* _EXERCISE DATA_
#####
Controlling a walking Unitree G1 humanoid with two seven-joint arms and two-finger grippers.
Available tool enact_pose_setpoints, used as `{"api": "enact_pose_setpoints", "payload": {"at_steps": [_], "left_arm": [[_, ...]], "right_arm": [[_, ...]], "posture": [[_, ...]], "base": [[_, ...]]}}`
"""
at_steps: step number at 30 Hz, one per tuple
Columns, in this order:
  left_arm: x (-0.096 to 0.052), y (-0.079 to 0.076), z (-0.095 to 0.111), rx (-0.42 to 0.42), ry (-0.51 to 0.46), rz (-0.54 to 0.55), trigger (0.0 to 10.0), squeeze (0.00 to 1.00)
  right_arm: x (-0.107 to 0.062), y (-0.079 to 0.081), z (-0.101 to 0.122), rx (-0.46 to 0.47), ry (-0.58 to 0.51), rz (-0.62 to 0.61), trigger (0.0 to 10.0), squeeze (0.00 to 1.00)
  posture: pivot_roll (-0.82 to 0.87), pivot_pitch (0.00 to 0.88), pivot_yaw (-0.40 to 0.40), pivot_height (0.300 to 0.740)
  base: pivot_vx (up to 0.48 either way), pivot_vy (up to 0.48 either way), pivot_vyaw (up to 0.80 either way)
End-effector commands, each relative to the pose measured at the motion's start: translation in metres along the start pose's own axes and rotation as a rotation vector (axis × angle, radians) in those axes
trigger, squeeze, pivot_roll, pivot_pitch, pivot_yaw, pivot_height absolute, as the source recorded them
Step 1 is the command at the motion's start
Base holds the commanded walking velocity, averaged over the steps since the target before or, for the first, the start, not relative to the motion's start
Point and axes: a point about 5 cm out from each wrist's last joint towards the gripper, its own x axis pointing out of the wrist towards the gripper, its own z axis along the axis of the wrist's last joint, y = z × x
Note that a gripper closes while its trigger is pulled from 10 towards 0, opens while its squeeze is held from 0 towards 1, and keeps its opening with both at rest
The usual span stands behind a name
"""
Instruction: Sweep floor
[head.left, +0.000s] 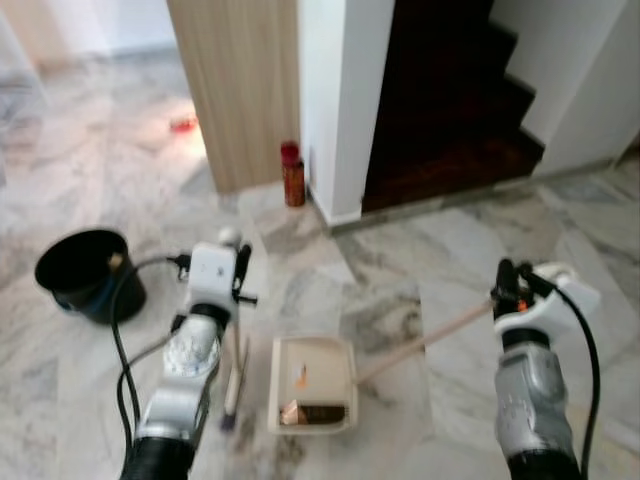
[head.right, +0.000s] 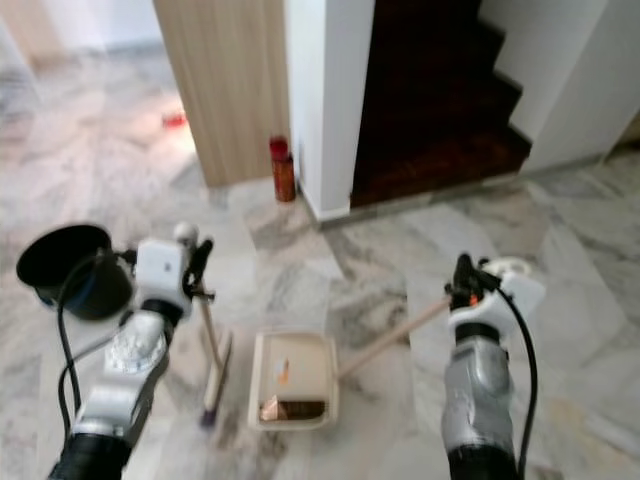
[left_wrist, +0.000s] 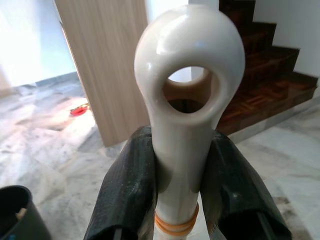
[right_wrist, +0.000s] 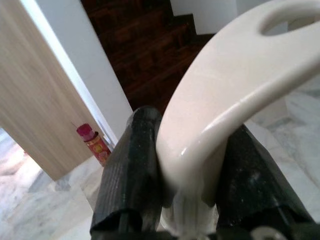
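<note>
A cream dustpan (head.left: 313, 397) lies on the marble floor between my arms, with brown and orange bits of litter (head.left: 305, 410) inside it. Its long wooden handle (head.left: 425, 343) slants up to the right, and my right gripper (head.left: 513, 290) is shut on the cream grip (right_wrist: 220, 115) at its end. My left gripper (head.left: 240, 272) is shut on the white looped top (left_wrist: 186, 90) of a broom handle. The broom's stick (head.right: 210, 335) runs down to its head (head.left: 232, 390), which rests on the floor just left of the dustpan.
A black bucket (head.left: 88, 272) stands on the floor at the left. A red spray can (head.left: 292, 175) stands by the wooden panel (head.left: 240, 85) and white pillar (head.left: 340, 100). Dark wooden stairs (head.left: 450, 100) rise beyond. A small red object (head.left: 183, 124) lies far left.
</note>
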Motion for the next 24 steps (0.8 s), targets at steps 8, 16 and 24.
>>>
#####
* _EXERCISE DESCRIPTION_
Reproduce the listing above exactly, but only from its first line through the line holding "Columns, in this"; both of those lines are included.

* _PROBLEM SOLUTION_
Controlling a walking Unitree G1 humanoid with two seven-joint arms and two-finger grippers.
Available tool enact_pose_setpoints, used as `{"api": "enact_pose_setpoints", "payload": {"at_steps": [_], "left_arm": [[_, ...]], "right_arm": [[_, ...]], "posture": [[_, ...]], "base": [[_, ...]]}}`
"""
at_steps: step number at 30 Hz, one per tuple
Columns, in this order:

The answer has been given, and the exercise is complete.